Book Description
First Published in 2004. Routledge is an imprint of Taylor & Francis, an informa company.
Author : Tristan Corbière
Publisher : Psychology Press
Page : 244 pages
File Size : 36,74 MB
Release : 2003
Category : Literary Collections
ISBN : 9780415969390
First Published in 2004. Routledge is an imprint of Taylor & Francis, an informa company.
Author : Katherine Lunn-Rockliffe
Publisher : Oxford University Press, USA
Page : 245 pages
File Size : 18,97 MB
Release : 2006-06-22
Category : Language Arts & Disciplines
ISBN : 0199295883
This is a study of the 19th-century French poet, Tristan Corbière. Using close textual readings from Les Amours jaunes, the only collection published in Corbière's lifetime, it examines his self-contradictory style. Corbière's use of irony is shown to be a means of exploring the doubts of modern man and the spiritual void of commodity culture.
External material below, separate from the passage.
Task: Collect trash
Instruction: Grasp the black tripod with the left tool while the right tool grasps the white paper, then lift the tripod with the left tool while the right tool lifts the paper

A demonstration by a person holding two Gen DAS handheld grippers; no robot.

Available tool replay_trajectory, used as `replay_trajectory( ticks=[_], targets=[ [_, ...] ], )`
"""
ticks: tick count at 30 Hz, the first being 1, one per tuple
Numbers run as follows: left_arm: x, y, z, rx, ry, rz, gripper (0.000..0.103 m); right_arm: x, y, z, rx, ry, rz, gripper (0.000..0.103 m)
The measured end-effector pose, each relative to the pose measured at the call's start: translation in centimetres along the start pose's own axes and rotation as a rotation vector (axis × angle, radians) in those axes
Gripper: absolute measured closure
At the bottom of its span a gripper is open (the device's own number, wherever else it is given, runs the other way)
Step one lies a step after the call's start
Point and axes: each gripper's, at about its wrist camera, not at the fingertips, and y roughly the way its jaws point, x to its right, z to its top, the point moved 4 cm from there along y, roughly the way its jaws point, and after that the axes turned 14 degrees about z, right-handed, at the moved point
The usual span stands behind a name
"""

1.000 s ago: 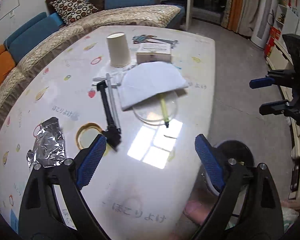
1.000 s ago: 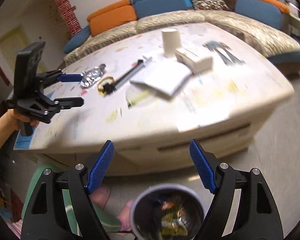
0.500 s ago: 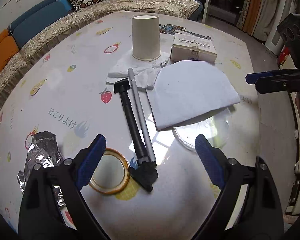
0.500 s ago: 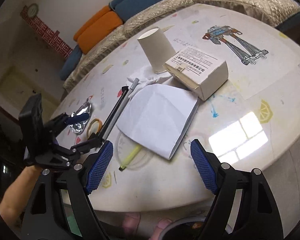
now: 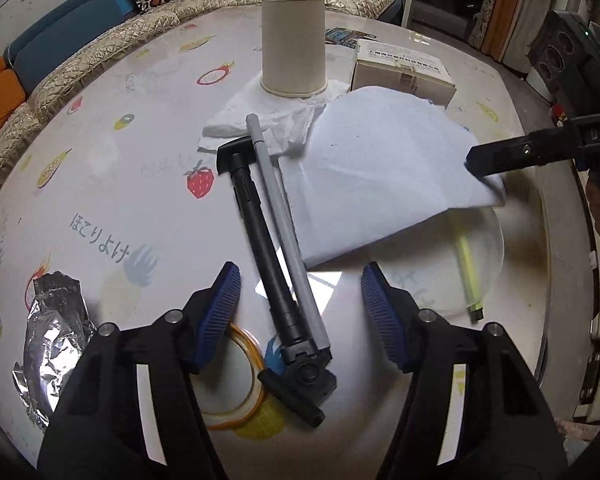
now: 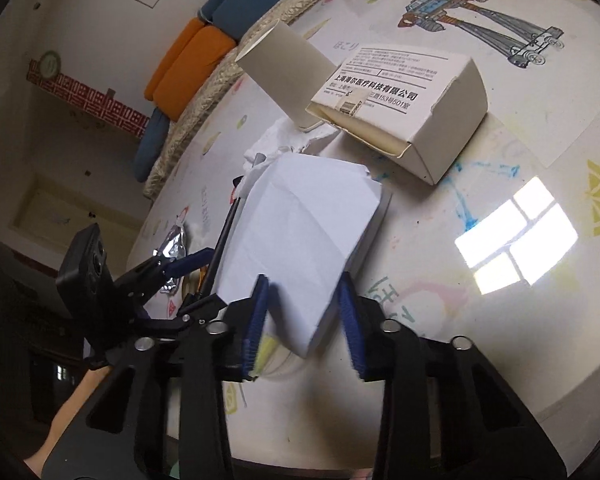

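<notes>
**Two grippers low over a cluttered desk**

Two sets of jaws have just been closing. The right gripper (image 6: 304, 316) has narrowed around the near corner of the folded white paper (image 6: 300, 240), which sits between its blue pads — whether they press it yet I cannot tell. The left gripper (image 5: 300, 316) stands about half open over the black rod (image 5: 268, 252) and the grey pen (image 5: 284, 224), which lie side by side between its jaws, untouched. The paper rests on the desk (image 5: 140, 184), overlapping a clear round lid (image 5: 488, 264) with a yellow marker (image 5: 470, 276). Beyond it stand an upturned paper cup (image 5: 293, 46) on a crumpled tissue (image 5: 256, 120) and a white box (image 6: 400, 108). Crumpled foil (image 5: 52, 340) and a tape ring (image 5: 236, 380) lie beside the left jaw.
</notes>
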Motion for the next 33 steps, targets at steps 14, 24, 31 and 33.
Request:
replay_trajectory(
  ticks=[14, 24, 31, 33],
  targets=[
    [-1.4, -0.7, -0.8, -0.002, -0.037, 0.012, 0.08, -5.9, -2.9, 0.9, 0.069, -0.117, 0.068, 0.102],
    [-1.8, -1.4, -1.5, -0.001, -0.071, -0.027, 0.087, -8.2, -4.9, 0.8, 0.077, -0.18, 0.07, 0.102],
    [-3.4, -1.4, -2.1, -0.007, -0.136, -0.047, 0.082, -7.9, -5.5, 0.3, 0.074, -0.188, 0.047, 0.102],
    [-3.8, -1.3, -2.2, -0.012, -0.159, -0.063, 0.082, -7.5, -5.6, 0.3, 0.076, -0.182, 0.053, 0.102]
  ],
)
Author : William H. Thompson
Publisher : Susquehanna University Press
Page : 424 pages
File Size : 44,37 MB
Release : 2005-09
Category : Literary Criticism
ISBN : 9781575910970
Provides the most complete listing available of books, articles, and book reviews concerned with French literature since 1885. The bibliography is divided into three major divisions: general studies, author subjects (arranged alphabetically), and cinema. This book is for the study of French literature and culture.
Author : Hugh Haughton
Publisher : OUP Oxford
Page : 416 pages
File Size : 40,29 MB
Release : 2010-10-21
Category : Poetry
ISBN : 0191615587
Derek Mahon is one of the leading poets of his time, both in Ireland and beyond, famously offering a perspective that is displaced from as much as grounded in his native country. From prodigious beginnings to prolific maturity, he has been, through thick and thin, through troubled times and other, a writer profoundly committed to the art of poetry and the craft of making verse. He has also been no-less a committed reviser of his work, believing the poem to be more than a record in verse, but a work of art never finished. This virtuoso study by Hugh Haughton provides the most comprehensive account imaginable of Mahon's oeuvre. Haughton's brilliant writing always serves and illuminates the poetry, yielding extraordinary insights on almost every page. The poetry, its revisions and reception, are the subject here, but so thorough is the approach that what is offered also amounts indirectly to an intellectual biography of the poet and with it an account of Northern Irish poetry vital to our understanding of the times.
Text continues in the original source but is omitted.